5. The UNIX Filesystem

Contents:
Files
Using File Permissions
The umask
Using Directory Permissions
SUID
Device Files
chown: Changing a File's Owner
chgrp: Changing a File's Group
Oddities and Dubious Ideas
Summary

The UNIX filesystem controls the way that information in files and directories is stored on disk and other forms of secondary storage. It controls which users can access what items and how. The filesystem is therefore one of the most basic tools for enforcing UNIX security on your system.

Information stored in the UNIX filesystem is arranged as a tree structure of directories and files. The tree is constructed from directories and subdirectories within a single directory, which is called the root. [1] Each directory, in turn, can contain other directories or entries such as files, pointers (symbolic links) to other parts of the filesystem, logical names that represent devices (such as /dev/tty), and many other types.[2]

[1] This is where the "root" user (superuser) name originates: the owner of the root of the filesystem.
[2] For example, the UNIX "process" filesystem in System V contains entries that represent processes that are currently executing.

This chapter explains, from the user's point of view, how the filesystem represents and protects information.

5.1 Files

From the simplest perspective, everything visible to the user in a UNIX system can be represented as a "file" in the filesystem - including processes and network connections.
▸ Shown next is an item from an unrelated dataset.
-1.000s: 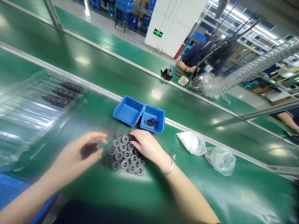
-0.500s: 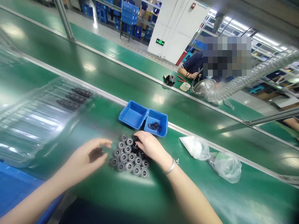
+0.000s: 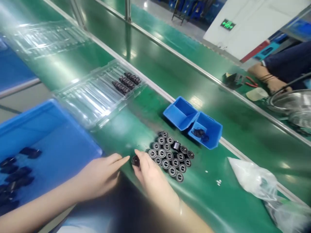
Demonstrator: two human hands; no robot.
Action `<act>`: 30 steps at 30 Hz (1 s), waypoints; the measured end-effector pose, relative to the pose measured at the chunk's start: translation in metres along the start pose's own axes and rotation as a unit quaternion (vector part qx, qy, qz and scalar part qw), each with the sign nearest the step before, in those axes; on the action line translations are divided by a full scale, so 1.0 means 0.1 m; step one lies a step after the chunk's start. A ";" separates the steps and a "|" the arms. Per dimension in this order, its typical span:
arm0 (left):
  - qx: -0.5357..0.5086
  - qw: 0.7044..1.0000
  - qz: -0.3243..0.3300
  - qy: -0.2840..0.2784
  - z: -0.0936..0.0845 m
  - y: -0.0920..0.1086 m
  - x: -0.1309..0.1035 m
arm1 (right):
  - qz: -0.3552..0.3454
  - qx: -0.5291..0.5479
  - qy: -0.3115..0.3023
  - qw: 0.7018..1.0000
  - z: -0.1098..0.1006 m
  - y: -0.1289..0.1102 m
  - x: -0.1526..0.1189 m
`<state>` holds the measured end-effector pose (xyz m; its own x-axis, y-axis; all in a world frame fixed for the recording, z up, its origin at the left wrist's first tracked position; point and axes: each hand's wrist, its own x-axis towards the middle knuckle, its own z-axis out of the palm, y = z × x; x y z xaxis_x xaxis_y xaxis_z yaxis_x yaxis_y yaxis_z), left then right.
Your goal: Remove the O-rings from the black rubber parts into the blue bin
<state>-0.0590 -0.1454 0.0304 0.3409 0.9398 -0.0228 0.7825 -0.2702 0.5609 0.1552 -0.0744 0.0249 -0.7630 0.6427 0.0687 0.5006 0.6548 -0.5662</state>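
My right hand (image 3: pixel 150 171) is closed on a small black round part (image 3: pixel 135 160), pinched between thumb and fingers at the left edge of a group of parts. Close by on the left is my left hand (image 3: pixel 102 176), its index finger pointing at that part and its other fingers curled. Whatever those curled fingers hold, if anything, is hidden. Several black cylindrical parts (image 3: pixel 169 156) stand in rows on the green table, grey ringed ends up. Among them, one black part (image 3: pixel 177 145) looks different, with a plain glossy side showing.
Behind the group sit two joined blue boxes (image 3: pixel 181 113), one with thin black rings (image 3: pixel 199 132). A clear tray (image 3: pixel 92 94) with dark parts lies back left. A blue bin (image 3: pixel 60 139) holds black pieces. White-filled plastic bags (image 3: pixel 255 178) lie right. A co-worker's hand (image 3: pixel 277 85) is across.
The view has swung left and down. My right hand has left the far side of the group for its left edge, with a black part in it. Both hands have come close together.
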 end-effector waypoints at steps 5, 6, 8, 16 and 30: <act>0.022 0.999 -0.034 0.009 0.19 0.01 -0.10 | -0.006 0.028 -0.001 1.000 0.13 -0.03 0.06; 0.024 0.999 -0.036 0.011 0.20 0.01 -0.10 | -0.006 0.027 0.001 1.000 0.13 -0.03 0.07; 0.030 0.999 -0.034 0.008 0.20 0.01 -0.08 | -0.003 0.025 0.004 1.000 0.15 -0.04 0.07; 0.075 0.996 -0.034 -0.024 0.19 0.06 -0.09 | 0.002 0.028 0.022 0.999 0.23 -0.01 0.06; 0.088 0.992 0.006 -0.084 0.05 -0.08 -0.02 | -0.034 0.045 0.035 0.998 0.21 0.08 0.07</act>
<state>-0.0629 -0.1462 0.0221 0.4208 0.8922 -0.1641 0.8522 -0.3269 0.4085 0.1450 -0.0729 0.0039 -0.7622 0.6262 0.1641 0.4082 0.6617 -0.6289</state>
Almost all of these items are represented as "files" each having at least one name, an owner, access rights, and other attributes. This information is actually stored in the filesystem in an inode(index node), the basic filesystem entry. An inode stores everything about a filesystem entry except its name; the names are stored in directories and are associated with pointers to inodes.

5.1.1 Directories

One special kind of entry in the filesystem is the directory. A directory is nothing more than a simple list of names and inode numbers. A name can consist of any string of any characters with the exception of a "/" character and the "null" character (usually a zero byte).[3] There is a limit to the length of these strings, but it is usually quite long: 1024 or longer on many modern versions of UNIX; older AT&T versions limit names to 14 characters or less.

[3] Some versions of UNIX may further restrict the characters that can be used in filenames and directory names.

These strings are the names of files, directories, and the other objects stored in the filesystem. Each name can contain control characters, line feeds, and other characters. This can have some interesting implications for security, and we'll discuss those later in this and other chapters.

Associated with each name is a numeric pointer that is actually an index on disk for an inode. An inode contains information about an individual entry in the filesystem; these contents are described in the next section.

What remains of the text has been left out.